Subsection (e) allows a town to petition the Superior Court so as to determine the amount of deficiency, if any, and provides that the Superior Court "shall order that the said city or town be exempt from such . . . rule or regulation of any administrative agency until the commonwealth shall reimburse such city or town the amount of said deficiency or additional costs or shall repeal such exemption from local taxation."
[Note 8] While DEQE had, in 1983, proposed regulations requiring the installation of an impervious liner, it had never formally promulgated these regulations. The judge, considering DEQE's treatment of Norfolk, Hull, and Boxford, determined that the liner requirement was a "rule or regulation" within the meaning of G. L. c. 29, Section 27C. Because of our resolution of this case, we need not address this issue.
[Note 9] Norfolk argues that this issue, because not timely raised below, is not properly before this court. The judge, in his memorandum on the motion for reconsideration, stated that the issue was not timely raised. However, we think it appropriate to exercise our discretion to address the issue. This issue is one of great public importance, Mullins v. Pine Manor College, 389 Mass. 47 , 63 (1983), bearing on the effective enforcement of environmental regulations in over 100 municipalities in the Commonwealth. "[T]his matter has been fully argued and presents an issue of public interest which is likely to arise again." Globe Newspaper Co. v. Chief Medical Examiner, 404 Mass. 132 , 134 (1989). In addition, Norfolk cannot be said to have been prejudiced by the DEQE's pursuit of the issue on appeal. See Albert v. Municipal Court of the City of Boston, 388 Mass. 491 , 494 (1983). DEQE alluded to the voluntariness line of reasoning in its memorandum supporting its cross-motion for summary judgment. It also raised the issue on the motion for reconsideration, to which Norfolk had and took the opportunity to respond. In addition, the judge, in his memorandum on the motion for reconsideration, while ultimately rejecting the motion, dealt with the voluntariness issue at some length. Furthermore, the issue has been fully briefed and argued before this court, and Norfolk, at oral argument, did not press its claim that the issue was not properly before this court.

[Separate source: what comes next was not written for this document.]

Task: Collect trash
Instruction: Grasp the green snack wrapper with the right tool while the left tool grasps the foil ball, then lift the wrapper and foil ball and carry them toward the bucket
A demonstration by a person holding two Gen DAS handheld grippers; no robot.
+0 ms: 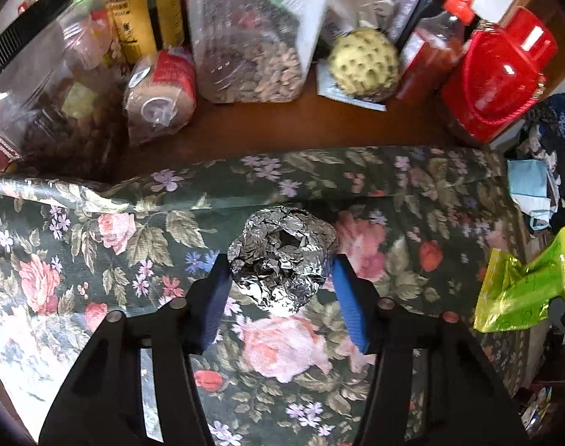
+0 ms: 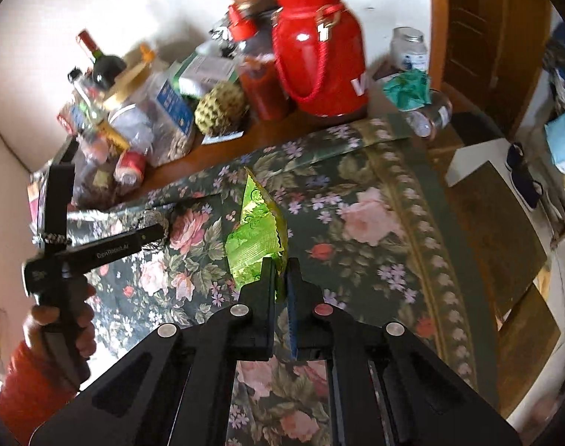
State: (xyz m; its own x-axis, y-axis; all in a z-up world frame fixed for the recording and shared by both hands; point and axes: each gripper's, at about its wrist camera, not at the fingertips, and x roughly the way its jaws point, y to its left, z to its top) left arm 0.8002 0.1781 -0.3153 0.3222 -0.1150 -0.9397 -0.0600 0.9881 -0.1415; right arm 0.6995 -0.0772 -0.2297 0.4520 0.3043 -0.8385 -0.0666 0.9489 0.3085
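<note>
Two hand-held claws work over a surface covered by a dark green floral cloth (image 1: 96, 245). The right claw (image 2: 280, 271) is closed on a crumpled bright green foil wrapper (image 2: 258, 234), held up above the cloth. The left claw (image 1: 280, 278) is spread wide, its blue pads either side of a crumpled silver foil ball (image 1: 282, 256) lying on the cloth, not yet gripped. So one piece of trash appears collected and the foil remains. No bin is visible. Behind stand a red plastic jug (image 1: 498, 74), a clear bag of nuts (image 1: 252, 48) and a bumpy pale green fruit (image 1: 364, 61), well clear of the foil.
</note>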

[Note 10] According to the affidavit of an environmental planner submitted by DEQE, "[t]here are approximately 195 active sanitary landfills in the Commonwealth. Of the Commonwealth's 351 cities and towns, 168 dispose of their waste in municipally operated landfills. The remainder are commercially owned and operated." Even if Proposition 2 1/2 were read to exempt only municipal landfills from environmental regulation, the result could wreak havoc on the environment.
[Note 11] We differ with the Appeals Court's dictum that "the significant differences in wording between the two subsections suggest . . . that subsection (c) was intended to have a broader application than subsection (a)." Lynn v. Rate Setting Comm'n, 21 Mass. App. Ct. 576 , 581 n.6 (1986). We note that, immediately after the above statement, the Appeals Court added, "For purposes of determining what services the Commonwealth must pay for, however, we can imagine no logical justification for treating a statute differently from an administrative regulation." Id.